WHAT YOU HAVE TO DO :: Please return the full listing. Every line must match exactly.

GIVEN INFORMATION ::
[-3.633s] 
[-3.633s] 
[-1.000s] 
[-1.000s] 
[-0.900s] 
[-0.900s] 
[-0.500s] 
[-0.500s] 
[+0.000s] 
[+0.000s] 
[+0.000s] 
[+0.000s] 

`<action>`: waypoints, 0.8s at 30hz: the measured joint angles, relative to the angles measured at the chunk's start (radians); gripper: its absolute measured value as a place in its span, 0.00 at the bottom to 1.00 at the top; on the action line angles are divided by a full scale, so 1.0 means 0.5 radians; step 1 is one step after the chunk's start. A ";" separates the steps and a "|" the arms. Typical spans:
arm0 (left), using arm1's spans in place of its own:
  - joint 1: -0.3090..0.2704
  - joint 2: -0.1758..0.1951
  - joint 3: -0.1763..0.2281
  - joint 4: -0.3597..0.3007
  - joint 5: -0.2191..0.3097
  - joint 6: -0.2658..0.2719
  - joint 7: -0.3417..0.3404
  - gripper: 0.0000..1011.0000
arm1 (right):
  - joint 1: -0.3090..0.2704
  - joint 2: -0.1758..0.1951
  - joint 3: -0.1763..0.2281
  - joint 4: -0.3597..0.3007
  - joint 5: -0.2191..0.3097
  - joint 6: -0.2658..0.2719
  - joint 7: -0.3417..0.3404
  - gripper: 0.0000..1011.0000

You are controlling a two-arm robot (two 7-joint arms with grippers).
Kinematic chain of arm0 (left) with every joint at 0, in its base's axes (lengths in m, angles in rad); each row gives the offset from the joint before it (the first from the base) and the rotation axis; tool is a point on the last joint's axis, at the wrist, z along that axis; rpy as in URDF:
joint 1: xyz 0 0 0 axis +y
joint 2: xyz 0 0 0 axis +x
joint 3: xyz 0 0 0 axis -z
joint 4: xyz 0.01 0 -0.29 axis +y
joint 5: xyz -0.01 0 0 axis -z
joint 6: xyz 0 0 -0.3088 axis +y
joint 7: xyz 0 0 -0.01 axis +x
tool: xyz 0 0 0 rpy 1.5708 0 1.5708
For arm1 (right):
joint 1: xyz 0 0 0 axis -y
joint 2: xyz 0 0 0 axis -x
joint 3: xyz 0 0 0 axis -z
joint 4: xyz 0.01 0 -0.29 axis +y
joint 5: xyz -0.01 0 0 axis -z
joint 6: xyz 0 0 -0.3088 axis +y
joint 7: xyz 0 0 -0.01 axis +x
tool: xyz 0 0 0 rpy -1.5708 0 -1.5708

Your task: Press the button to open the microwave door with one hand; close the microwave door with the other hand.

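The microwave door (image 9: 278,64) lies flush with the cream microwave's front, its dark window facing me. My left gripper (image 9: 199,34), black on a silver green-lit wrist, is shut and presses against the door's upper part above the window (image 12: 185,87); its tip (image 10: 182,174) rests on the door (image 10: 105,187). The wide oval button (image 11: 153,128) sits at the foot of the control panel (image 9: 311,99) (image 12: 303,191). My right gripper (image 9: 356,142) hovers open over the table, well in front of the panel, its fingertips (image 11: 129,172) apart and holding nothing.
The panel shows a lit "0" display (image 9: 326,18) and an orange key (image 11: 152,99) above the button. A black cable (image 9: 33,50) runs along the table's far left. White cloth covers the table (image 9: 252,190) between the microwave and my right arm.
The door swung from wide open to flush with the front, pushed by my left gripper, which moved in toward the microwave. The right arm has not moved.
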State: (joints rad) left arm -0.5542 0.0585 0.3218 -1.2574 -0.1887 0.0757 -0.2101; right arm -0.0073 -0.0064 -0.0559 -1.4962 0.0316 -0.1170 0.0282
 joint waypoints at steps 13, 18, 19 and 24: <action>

ANSWER ::
[-3.633s] 
[-3.633s] 
[-1.000s] 
[-1.000s] 
[-0.900s] 
[-0.900s] 
[-0.500s] 
[-0.500s] 
[+0.000s] 
[+0.000s] 
[+0.000s] 
[+0.000s] 

`<action>`: waypoints, 0.8s at 30hz: the measured joint angles, relative to the angles measured at the chunk's start (radians); gripper: its absolute measured value as a place in its span, 0.00 at the bottom to 1.00 at the top; on the action line angles are divided by a full scale, so 1.0 means 0.5 radians; step 1 is one step after the chunk's start. A ";" separates the steps and a "|" the arms. Typical spans:
arm0 (left), using arm1's spans in place of its own:
  - joint 1: -0.3090..0.2704
  - joint 2: -0.1758..0.1951
  - joint 3: -0.1763..0.2281
  - joint 4: -0.3597..0.3007
  - joint 5: -0.2191..0.3097
  - joint 6: -0.2658..0.2719
  - joint 7: -0.3417..0.3404
  - gripper: 0.0000..1011.0000
arm1 (right):
  - joint 1: -0.3090..0.2704
  - joint 2: -0.1758..0.1951
  - joint 3: -0.1763..0.2281
  - joint 4: -0.3597..0.3007
  - joint 5: -0.2191..0.3097
  - joint 6: -0.2658..0.2719
  - joint 7: -0.3417..0.3404
  - gripper: 0.0000..1011.0000

You are controlling a two-arm robot (two 7-joint arms with grippers).
Kinematic chain of arm0 (left) with every joint at 0, in its base's axes (lengths in m, angles in rad); each row gives the offset from the joint before it (the first from the base) and the rotation axis; tool is a point on the last joint's axis, at the wrist, z along that axis; rpy as in URDF:
joint 1: xyz 0 0 0 axis +y
joint 2: xyz 0 0 0 axis +x
joint 3: xyz 0 0 0 axis -z
joint 4: xyz 0.01 0 -0.29 axis +y
joint 5: xyz -0.01 0 0 axis -z
joint 6: xyz 0 0 -0.3088 axis +y
joint 7: xyz 0 0 -0.01 axis +x
tool: xyz 0 0 0 rpy 1.5708 0 1.5708
For arm1 (right):
joint 1: xyz 0 0 0 axis -y
joint 2: xyz 0 0 0 axis -x
joint 3: xyz 0 0 0 axis -z
joint 4: xyz 0.01 0 -0.29 axis +y
joint 5: xyz -0.01 0 0 axis -z
joint 6: xyz 0 0 -0.3088 axis +y
joint 7: xyz 0 0 -0.01 axis +x
tool: xyz 0 0 0 rpy -1.5708 0 -1.5708

Your task: Press the button to open the microwave door with one hand; close the microwave door with the other hand.

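The microwave door (image 9: 278,64) lies flush with the cream microwave's front, its dark window facing me. My left gripper (image 9: 199,34), black on a silver green-lit wrist, is shut and presses against the door's upper part above the window (image 12: 185,87); its tip (image 10: 182,174) rests on the door (image 10: 105,187). The wide oval button (image 11: 153,128) sits at the foot of the control panel (image 9: 311,99) (image 12: 303,191). My right gripper (image 9: 356,142) hovers open over the table, well in front of the panel, its fingertips (image 11: 129,172) apart and holding nothing.
The panel shows a lit "0" display (image 9: 326,18) and an orange key (image 11: 152,99) above the button. A black cable (image 9: 33,50) runs along the table's far left. White cloth covers the table (image 9: 252,190) between the microwave and my right arm.
The door swung from wide open to flush with the front, pushed by my left gripper, which moved in toward the microwave. The right arm has not moved.
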State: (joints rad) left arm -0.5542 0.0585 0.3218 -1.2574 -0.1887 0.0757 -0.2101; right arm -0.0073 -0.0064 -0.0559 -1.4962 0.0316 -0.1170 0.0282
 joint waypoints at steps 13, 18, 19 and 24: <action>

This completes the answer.